This brief article should help Raspberry Pi users who like me are merely dabbling in Linux but generally use Windows machines.
Sick of accessing your Raspberry Pi (or Pis) by IP address? Here’s a solution.
I’ve used Samba before with mixed success. I don’t even want to access Pi files on the PC – I just want the damned Pi to show up.
So I discovered this blog entry from Arc Software and in it a variation I’d not seen before of Samba install on Pi.
Basically
sudo apt-get install samba samba-common samba-common-bin winbind
The bit at the end was new to me. It makes sure the Pi announces itself to Windows.
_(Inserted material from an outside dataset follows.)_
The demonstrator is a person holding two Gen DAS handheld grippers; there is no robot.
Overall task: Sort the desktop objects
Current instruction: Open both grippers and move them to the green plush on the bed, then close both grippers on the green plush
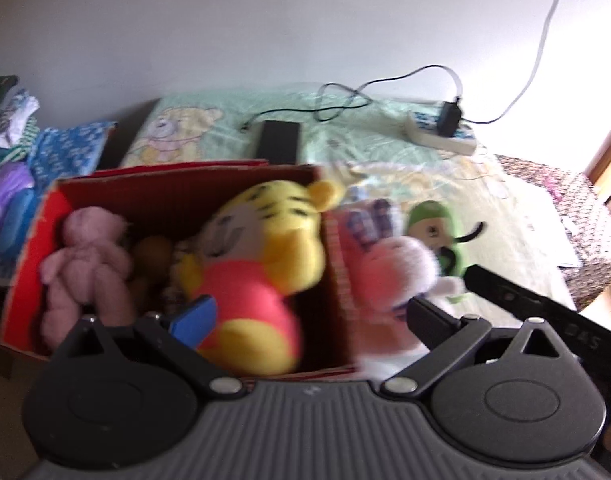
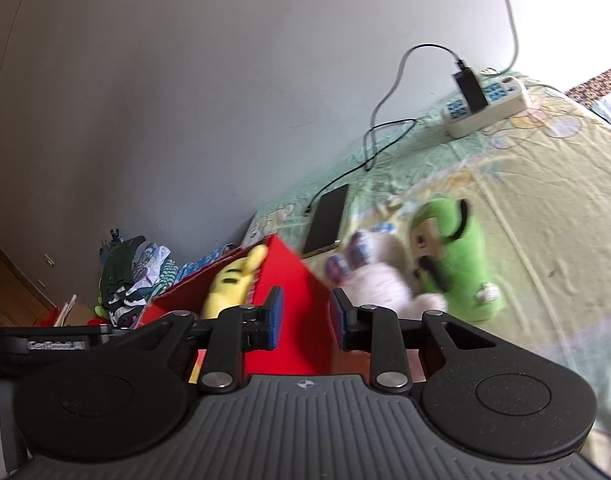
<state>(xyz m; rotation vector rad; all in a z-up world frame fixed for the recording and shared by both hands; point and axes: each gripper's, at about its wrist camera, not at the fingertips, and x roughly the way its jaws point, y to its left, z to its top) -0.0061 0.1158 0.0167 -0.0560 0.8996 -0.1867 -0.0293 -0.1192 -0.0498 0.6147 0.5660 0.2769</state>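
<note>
A red cardboard box stands on the bed and holds a pink teddy, a brown toy and a yellow tiger plush in a red shirt. My left gripper hangs open over the box's near edge, and the tiger lies between its wide-spread fingers. Just outside the box's right wall lie a white plush with blue striped ears and a green plush. My right gripper is open with a narrow gap, and the box's red wall shows between its blue pads.
On the green cartoon sheet lie a dark phone with its cable and a white power strip with a black charger. Folded clothes are piled at the left. A plain wall rises behind the bed.
</note>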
That’s it, that’s all I had to do and all of a sudden, “raspberrypi” was added to my list of machines in Windows file explorer. Neat. Of course that’s fine if you have one Pi but I have more than one you’ll want to change the name. You can do that via Raspi-update but also this way… in each of the first two lines change raspberrypi to whatever you want then control_O to write out and control_X to exit nano editor.
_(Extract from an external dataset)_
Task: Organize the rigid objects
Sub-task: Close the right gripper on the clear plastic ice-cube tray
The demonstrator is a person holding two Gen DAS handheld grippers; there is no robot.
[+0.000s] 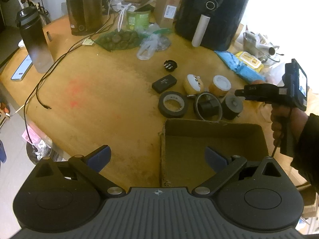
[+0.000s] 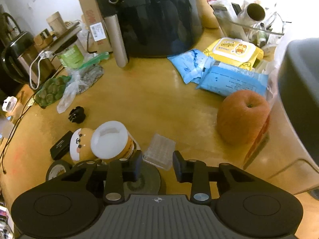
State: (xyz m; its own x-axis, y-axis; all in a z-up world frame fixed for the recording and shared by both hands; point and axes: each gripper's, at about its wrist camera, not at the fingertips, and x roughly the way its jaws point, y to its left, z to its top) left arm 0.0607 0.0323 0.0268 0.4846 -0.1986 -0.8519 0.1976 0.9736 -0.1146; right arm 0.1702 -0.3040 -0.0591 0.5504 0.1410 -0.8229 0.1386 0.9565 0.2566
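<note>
A cardboard box (image 1: 257, 137) sits open on the wooden table in the left wrist view. Beyond it lie a black tape roll (image 1: 173, 104), a thin ring around a black cylinder (image 1: 208, 106), a grey-topped black cylinder (image 1: 232, 105), two tan jars (image 1: 219, 84), a flat black case (image 1: 164, 83) and a black cap (image 1: 170, 65). My left gripper (image 1: 157, 157) is open, low over the box's left wall. My right gripper (image 2: 157, 164) is open above the grey-topped cylinder (image 2: 145, 181), near a clear plastic case (image 2: 159, 153) and the white-lidded jar (image 2: 111, 142).
A black air fryer (image 1: 211, 12), kettle (image 1: 83, 6), dark bottle (image 1: 33, 37), cable (image 1: 39, 91) and bags of food (image 1: 117, 39) crowd the back. An apple (image 2: 242, 116), blue packs (image 2: 231, 79) and a yellow wipes pack (image 2: 233, 49) lie at the right.
</note>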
sudo nano /etc/hosts – change 127.0.0.1 entry
sudo nano /etc/hostname – only one entry in there – change
sudo /etc/init.d/hostname.sh
sudo reboot
I’m not even sure what the hostname script does but I followed instructions in another blog to get this far – and then the’re the reboot. My Pi is now called “bedrock” and that just all works a treat… so now I can access Node-Red as bedrock:1880 etc.
A catch for Node-Red users: BEWARE – renaming your Pi if you are using Node-Red will end up giving you a clean new Node-Red with no flows in it. In my case, my flows are stored in /home/pi/.node-red.
I had two files – flows_raspberrypi.json and flows_raspberrypi_cred.json – after giving the Pi a new name, I simply stopped Node-Red, renamed the two files to flows_bedrock.json and flows_bedrock_cred.json and restarted Node-Red – all was well!!
If you DO want to access Pi files from the PC – that link near the top of the article goes into a more detail.
DD-WRT offers another solution for this problem without installation of any software to RPi.
Detailed description of router configuration can be found at
http://www.howtogeek.com/69696/how-to-access-your-machines-using-dns-names-with-dd-wrt/
Not sure what the problem is with adding software to RPI – you have to add software to make it work anyway…. use by name works well but of course you can do in router – if you’re happy playing with router of course. Most of my boards I can now call by name – except the ESP8266 units – but then I talk to them by name using MQTT so it’s not really important what their address is…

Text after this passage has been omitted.